# AR comfort



## Rashadabd (Sep 17, 2011)

Hey folks,

I currently ride a Felt F85 which I love, but I have cuaght the cycling bug for sure and I am looking to upgrade to carbon ride in the next few months. I have been researching and test riding and have kind of narrowed it down to two bikes. The 2012 AR5 and the F5. My LBS doesn't have either in for me to test ride yet, so I can't really move forward with a decision, but I am curious to hear what you guys think about how comfortable the AR series is on longer rides. Does it even come close to an F series (carbon) when it comes to comfort?


----------



## brabus (Sep 23, 2011)

i have just bought a felt ar3 2011 and not used it yet as a result of the weather in scotland. i am aiming to replace my current boardman team carbon 2010 with it and ride usually 50mile training rides with the intention of doing 80-100 sportives so would be interested in the views on comfort also.


----------



## Wookiebiker (Sep 5, 2005)

According to Velo News magazine when they did their test on Aero Road Bikes...the AR was the most comfortable of the 4 they tested by a fairly wide margin (The Felt AR1, Blue AC1SL, Ridley Noah, Cervelo S3).

They docked it points for it's lack of stiffness in a sprint, but praised it for it's all day comfort...ideal for riders on a long break away because they would conserve energy from not being beat up by the frame over a long time in the saddle.

Now...take this for what it's worth...a magazine article. I don't have any direct experience with the AR (though I wish I did)...just reporting what the magazine did about the AR.


----------



## rayej68 (Sep 18, 2011)

Do you have a link to the velo news article? I have seen the Scott aero bike review but not Felts AR review.


----------



## Wookiebiker (Sep 5, 2005)

rayej68 said:


> Do you have a link to the velo news article? I have seen the Scott aero bike review but not Felts AR review.

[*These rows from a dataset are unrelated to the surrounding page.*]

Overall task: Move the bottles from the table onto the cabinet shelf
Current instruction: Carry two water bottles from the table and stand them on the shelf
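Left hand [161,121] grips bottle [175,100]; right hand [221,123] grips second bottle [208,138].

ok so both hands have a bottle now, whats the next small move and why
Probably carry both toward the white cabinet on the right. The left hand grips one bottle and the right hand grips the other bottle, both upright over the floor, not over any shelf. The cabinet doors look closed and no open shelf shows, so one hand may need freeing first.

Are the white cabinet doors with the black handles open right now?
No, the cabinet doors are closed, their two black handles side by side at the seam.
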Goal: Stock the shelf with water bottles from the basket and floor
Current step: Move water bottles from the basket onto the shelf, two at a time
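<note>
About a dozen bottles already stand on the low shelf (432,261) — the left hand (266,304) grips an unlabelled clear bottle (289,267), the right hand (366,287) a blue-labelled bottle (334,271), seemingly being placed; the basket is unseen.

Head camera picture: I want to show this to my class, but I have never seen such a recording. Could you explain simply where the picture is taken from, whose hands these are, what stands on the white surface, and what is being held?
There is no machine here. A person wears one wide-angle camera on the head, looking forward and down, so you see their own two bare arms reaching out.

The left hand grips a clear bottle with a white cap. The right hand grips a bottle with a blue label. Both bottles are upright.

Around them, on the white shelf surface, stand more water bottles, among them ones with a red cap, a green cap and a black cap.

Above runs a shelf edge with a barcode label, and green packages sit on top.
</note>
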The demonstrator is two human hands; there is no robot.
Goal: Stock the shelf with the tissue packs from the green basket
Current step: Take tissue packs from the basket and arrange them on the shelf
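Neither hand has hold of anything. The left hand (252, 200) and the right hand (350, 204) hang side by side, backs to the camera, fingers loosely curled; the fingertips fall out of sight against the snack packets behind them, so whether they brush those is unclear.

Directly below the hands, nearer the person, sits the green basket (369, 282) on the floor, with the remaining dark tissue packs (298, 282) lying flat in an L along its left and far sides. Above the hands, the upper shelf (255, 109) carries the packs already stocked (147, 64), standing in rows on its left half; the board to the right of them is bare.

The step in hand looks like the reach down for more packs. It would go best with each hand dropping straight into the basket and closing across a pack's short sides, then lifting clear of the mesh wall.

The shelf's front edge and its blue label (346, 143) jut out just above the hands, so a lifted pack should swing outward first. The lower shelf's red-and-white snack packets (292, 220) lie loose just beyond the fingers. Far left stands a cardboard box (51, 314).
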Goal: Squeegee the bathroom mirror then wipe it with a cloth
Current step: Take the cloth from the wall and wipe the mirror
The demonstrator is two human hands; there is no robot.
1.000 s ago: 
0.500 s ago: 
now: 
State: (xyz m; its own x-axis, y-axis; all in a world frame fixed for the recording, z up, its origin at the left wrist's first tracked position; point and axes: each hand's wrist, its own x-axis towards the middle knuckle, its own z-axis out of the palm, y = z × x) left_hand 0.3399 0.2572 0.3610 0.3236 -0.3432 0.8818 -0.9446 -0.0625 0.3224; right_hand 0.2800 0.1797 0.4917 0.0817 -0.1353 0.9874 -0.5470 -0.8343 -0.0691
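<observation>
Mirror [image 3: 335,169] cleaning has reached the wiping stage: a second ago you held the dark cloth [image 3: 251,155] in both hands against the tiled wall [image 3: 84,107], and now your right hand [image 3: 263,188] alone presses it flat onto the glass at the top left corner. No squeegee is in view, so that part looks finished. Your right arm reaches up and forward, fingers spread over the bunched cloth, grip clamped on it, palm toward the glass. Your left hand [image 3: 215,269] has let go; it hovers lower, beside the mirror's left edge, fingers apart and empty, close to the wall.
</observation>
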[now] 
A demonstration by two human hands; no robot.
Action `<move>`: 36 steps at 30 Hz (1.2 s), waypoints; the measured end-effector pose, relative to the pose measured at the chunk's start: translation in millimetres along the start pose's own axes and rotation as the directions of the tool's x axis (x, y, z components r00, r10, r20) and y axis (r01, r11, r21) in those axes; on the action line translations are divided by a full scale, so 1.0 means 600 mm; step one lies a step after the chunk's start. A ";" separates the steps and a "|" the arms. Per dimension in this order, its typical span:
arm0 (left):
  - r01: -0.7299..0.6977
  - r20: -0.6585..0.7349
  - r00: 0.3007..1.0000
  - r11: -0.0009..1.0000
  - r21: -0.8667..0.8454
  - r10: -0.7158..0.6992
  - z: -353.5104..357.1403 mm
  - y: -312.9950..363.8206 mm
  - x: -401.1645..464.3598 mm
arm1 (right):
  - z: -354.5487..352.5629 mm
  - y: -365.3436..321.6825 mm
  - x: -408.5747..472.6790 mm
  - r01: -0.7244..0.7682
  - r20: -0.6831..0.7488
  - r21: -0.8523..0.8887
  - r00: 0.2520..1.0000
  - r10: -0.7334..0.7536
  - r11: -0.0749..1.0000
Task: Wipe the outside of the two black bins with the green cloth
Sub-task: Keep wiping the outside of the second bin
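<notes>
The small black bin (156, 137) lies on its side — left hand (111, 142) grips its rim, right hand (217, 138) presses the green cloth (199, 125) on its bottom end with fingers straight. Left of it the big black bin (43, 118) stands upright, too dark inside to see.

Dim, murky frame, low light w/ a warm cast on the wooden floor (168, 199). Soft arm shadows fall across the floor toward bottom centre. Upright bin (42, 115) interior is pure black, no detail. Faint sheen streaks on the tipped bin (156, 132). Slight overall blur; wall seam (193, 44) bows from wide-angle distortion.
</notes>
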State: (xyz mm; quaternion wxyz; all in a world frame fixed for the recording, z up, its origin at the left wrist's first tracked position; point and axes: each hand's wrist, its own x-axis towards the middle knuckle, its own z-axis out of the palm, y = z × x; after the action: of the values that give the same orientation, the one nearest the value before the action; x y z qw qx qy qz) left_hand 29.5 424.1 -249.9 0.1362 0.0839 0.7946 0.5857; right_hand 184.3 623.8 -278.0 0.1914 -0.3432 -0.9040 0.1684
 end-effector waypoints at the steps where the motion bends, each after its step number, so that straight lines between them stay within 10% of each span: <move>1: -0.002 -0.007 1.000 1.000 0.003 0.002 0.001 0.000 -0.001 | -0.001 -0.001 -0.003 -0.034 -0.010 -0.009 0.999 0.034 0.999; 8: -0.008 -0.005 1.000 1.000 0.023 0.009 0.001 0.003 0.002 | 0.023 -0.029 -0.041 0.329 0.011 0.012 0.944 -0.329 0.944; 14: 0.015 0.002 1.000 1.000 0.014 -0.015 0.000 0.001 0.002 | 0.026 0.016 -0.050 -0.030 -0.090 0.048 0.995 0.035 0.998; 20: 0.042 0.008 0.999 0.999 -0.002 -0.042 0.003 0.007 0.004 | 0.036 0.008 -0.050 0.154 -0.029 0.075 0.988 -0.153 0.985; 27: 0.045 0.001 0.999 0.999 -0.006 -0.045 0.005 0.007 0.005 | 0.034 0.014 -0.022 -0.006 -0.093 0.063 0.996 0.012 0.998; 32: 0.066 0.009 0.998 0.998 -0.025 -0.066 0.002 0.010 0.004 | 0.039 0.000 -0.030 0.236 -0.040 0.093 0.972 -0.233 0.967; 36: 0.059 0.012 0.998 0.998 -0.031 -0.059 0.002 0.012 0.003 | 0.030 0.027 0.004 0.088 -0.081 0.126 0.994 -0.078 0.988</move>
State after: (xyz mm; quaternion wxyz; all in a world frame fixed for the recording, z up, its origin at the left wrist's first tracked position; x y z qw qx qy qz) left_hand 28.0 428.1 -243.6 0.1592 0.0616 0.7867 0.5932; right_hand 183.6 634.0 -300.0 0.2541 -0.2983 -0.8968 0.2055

It was a magazine review (April 2011 issue)...not online like their Scott review.

Basically they said: "It was the most comfortable all-day ride" and "I'd pick the Felt over both for a day-long breakaway. I found the AR1 to be the most comfortable bike in the test, particularly for long rides, earning a 9 out of 10 for comfort:.

Hope that helps a little.

The bikes tested were the:

Ridley Noah
Cervelo S3
Blue AC1SL
Felt AR1


----------



## rayej68 (Sep 18, 2011)

Wookiebiker said:


> It was a magazine review (April 2011 issue)...not online like their Scott review.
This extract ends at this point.